## REQUIREMENT
Where a line of the data holds the word "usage", copy that line.

## GIVEN INFORMATION
------
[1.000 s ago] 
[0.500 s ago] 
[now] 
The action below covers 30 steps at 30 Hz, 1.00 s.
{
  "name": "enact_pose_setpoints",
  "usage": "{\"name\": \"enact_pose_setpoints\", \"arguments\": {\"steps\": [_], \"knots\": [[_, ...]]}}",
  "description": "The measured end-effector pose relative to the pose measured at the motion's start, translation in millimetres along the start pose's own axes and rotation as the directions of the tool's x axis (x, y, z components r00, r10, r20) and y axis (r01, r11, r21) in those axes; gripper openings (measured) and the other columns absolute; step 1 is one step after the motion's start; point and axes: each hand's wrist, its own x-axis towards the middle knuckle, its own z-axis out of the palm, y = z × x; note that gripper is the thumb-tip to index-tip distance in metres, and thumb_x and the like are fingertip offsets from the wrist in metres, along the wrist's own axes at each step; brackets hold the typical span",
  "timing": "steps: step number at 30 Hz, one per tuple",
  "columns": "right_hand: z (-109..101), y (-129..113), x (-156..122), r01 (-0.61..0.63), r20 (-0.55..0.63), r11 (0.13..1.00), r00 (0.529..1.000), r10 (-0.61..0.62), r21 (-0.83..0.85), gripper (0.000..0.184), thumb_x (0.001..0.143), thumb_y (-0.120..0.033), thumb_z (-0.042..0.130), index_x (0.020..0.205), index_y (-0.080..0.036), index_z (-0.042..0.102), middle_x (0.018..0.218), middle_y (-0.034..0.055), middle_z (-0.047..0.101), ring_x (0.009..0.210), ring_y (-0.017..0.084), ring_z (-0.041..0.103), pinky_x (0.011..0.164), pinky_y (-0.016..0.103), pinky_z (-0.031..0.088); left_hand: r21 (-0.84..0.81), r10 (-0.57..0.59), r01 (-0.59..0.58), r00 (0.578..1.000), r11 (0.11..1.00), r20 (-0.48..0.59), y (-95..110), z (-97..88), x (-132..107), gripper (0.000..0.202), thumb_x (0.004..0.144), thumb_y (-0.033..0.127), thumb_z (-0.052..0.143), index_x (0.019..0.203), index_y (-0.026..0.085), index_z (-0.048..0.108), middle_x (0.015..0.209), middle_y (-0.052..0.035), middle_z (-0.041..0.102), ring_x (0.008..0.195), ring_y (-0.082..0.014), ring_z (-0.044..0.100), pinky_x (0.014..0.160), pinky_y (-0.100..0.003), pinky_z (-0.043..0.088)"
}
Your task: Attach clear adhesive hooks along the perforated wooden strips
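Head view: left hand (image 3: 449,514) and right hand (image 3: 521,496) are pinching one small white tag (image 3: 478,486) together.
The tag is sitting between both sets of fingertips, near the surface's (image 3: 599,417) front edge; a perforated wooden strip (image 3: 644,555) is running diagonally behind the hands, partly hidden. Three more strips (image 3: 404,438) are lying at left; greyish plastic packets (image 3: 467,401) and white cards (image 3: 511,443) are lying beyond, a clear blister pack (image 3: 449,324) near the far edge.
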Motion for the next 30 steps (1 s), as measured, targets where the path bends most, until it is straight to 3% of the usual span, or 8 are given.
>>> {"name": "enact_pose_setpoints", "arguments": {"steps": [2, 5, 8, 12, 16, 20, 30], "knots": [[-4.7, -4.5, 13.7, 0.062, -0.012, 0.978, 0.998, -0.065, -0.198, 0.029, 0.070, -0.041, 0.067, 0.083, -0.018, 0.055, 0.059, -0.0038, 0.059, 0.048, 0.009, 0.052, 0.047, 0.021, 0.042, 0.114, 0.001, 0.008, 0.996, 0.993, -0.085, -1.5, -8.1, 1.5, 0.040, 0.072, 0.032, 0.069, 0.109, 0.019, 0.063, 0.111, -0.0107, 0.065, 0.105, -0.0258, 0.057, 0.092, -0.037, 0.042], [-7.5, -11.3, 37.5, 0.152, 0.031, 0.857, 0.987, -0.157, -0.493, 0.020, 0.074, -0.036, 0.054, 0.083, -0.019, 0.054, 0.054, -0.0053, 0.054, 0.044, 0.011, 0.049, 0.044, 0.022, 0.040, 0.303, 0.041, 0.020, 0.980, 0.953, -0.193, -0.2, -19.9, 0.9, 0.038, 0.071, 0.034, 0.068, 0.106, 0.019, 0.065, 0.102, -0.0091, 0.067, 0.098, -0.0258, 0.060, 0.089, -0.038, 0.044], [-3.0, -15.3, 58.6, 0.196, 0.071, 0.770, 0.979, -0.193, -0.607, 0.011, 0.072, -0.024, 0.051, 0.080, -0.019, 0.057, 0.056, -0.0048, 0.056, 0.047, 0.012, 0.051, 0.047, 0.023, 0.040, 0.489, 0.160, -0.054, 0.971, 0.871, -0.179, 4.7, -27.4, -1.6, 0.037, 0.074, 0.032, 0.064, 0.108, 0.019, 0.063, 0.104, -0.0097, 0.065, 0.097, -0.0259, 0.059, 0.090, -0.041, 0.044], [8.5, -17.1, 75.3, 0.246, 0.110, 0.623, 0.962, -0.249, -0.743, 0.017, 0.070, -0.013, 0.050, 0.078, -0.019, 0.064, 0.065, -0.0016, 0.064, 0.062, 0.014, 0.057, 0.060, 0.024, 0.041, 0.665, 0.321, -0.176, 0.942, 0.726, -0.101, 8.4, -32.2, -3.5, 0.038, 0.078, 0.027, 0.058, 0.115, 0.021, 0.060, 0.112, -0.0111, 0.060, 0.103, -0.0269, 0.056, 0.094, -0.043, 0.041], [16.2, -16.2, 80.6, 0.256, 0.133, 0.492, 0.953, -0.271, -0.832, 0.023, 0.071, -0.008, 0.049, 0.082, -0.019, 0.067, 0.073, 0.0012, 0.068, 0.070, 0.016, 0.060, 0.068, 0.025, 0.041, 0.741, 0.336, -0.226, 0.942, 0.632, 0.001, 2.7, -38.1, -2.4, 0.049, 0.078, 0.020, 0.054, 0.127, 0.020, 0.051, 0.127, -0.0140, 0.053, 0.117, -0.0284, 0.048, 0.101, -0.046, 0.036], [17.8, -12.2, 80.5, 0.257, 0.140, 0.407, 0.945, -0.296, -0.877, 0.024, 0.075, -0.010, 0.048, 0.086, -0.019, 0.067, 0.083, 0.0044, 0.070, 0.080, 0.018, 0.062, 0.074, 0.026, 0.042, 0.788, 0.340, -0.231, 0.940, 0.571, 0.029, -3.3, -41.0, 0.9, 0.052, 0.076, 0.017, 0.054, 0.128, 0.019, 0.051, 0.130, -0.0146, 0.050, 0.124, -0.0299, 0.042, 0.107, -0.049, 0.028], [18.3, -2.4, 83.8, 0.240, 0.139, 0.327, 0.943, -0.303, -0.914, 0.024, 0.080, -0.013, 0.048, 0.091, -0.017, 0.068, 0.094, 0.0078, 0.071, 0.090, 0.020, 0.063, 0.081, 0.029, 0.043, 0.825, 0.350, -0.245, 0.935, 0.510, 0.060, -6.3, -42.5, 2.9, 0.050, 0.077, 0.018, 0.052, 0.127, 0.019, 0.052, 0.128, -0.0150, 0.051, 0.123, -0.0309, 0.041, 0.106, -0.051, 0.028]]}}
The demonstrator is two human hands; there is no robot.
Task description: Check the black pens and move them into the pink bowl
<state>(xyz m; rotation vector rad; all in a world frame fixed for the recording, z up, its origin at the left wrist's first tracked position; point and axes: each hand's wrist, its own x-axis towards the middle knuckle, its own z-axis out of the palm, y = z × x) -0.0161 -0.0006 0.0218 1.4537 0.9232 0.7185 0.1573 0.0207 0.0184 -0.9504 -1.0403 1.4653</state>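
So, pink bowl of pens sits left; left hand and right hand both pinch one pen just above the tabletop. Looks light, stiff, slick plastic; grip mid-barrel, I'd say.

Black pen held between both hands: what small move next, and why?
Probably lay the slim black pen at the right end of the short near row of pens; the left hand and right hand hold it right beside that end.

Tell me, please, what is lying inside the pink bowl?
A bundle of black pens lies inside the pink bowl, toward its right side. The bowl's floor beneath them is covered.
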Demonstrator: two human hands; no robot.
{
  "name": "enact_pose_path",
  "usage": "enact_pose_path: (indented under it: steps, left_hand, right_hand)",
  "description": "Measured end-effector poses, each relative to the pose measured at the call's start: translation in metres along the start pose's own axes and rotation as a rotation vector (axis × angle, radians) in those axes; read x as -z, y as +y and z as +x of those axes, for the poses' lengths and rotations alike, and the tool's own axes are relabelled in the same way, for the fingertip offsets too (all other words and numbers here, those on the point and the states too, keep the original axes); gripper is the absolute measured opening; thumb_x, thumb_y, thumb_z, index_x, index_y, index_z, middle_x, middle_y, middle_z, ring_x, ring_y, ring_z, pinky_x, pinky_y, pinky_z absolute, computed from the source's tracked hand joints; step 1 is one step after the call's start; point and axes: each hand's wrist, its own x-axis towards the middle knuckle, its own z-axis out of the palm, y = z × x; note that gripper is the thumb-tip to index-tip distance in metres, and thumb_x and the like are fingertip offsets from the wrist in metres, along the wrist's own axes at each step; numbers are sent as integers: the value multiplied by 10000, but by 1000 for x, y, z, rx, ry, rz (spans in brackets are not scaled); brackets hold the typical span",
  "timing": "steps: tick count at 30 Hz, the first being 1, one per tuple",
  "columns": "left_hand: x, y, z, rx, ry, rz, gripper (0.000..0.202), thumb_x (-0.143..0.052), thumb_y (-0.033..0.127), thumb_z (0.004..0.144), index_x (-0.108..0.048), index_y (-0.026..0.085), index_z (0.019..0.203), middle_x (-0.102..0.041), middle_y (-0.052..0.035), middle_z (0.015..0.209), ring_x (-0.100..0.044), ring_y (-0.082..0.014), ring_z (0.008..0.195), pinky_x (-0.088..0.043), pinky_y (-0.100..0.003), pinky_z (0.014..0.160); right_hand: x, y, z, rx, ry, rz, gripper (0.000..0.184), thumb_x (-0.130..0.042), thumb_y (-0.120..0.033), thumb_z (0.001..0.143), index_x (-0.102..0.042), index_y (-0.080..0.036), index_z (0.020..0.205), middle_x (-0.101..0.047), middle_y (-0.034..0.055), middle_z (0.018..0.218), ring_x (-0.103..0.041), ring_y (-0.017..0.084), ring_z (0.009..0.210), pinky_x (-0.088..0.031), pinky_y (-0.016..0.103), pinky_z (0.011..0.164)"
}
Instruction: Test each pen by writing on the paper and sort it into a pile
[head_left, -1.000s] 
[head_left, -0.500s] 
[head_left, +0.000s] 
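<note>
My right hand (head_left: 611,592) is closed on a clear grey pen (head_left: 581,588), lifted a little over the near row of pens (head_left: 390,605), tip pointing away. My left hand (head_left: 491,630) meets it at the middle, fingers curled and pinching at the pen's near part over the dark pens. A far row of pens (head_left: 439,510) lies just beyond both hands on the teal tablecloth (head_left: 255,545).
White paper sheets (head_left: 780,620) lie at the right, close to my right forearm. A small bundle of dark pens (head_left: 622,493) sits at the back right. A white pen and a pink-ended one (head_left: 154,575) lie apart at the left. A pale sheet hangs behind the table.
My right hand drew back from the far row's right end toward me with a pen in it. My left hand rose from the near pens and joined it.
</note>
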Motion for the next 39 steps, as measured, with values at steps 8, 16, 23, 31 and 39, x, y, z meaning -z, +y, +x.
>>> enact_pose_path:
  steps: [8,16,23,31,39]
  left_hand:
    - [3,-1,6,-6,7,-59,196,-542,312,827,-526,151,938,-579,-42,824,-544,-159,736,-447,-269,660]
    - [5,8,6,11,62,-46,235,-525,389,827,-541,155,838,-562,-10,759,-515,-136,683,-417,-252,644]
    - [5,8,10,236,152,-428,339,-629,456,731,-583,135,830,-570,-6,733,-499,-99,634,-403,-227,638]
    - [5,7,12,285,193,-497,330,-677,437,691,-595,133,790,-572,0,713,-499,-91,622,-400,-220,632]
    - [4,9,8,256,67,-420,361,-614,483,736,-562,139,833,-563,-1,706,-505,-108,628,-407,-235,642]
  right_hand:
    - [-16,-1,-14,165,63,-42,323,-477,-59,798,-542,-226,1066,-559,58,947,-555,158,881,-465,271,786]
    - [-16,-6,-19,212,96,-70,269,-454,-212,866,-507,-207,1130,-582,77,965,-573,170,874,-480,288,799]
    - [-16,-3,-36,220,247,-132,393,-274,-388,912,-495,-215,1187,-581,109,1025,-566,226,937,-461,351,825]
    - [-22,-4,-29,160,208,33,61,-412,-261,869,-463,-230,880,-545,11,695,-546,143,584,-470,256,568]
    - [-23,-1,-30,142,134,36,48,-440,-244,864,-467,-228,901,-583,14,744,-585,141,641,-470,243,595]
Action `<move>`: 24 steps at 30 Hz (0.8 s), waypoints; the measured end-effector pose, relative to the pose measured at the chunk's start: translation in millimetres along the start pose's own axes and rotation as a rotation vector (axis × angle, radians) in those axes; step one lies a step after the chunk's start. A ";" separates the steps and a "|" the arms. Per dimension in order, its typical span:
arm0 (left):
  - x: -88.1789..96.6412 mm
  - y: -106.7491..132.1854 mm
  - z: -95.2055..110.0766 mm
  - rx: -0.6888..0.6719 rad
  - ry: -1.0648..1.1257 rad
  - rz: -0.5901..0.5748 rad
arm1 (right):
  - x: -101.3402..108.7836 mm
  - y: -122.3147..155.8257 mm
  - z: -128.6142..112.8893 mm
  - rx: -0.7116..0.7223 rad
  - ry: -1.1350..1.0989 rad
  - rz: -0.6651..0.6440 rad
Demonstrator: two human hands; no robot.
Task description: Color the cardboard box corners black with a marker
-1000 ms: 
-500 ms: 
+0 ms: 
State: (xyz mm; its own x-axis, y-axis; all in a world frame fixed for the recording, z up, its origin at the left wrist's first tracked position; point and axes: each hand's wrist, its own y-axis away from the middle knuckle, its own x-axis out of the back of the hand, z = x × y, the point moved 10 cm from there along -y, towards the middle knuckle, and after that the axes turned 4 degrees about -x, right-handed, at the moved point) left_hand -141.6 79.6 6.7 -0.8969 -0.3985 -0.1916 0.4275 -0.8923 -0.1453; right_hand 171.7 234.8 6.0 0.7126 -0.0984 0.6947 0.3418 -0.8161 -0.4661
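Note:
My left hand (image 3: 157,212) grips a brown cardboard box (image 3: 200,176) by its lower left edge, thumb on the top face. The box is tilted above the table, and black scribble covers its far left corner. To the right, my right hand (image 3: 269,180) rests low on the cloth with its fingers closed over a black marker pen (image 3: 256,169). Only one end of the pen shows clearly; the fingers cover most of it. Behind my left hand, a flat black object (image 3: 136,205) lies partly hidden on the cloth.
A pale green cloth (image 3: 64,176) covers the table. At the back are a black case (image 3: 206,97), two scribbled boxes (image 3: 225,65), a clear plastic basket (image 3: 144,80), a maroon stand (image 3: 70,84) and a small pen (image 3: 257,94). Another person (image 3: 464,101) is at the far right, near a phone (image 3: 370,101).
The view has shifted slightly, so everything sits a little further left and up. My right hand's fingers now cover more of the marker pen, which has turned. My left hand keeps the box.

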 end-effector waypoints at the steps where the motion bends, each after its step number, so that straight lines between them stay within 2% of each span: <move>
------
## SOLUTION BELOW
  "usage": "{\"name\": \"enact_pose_setpoints\", \"arguments\": {\"steps\": [_], \"knots\": [[_, ...]]}}",
  "usage": "enact_pose_path: (indented under it: steps, left_hand, right_hand)",

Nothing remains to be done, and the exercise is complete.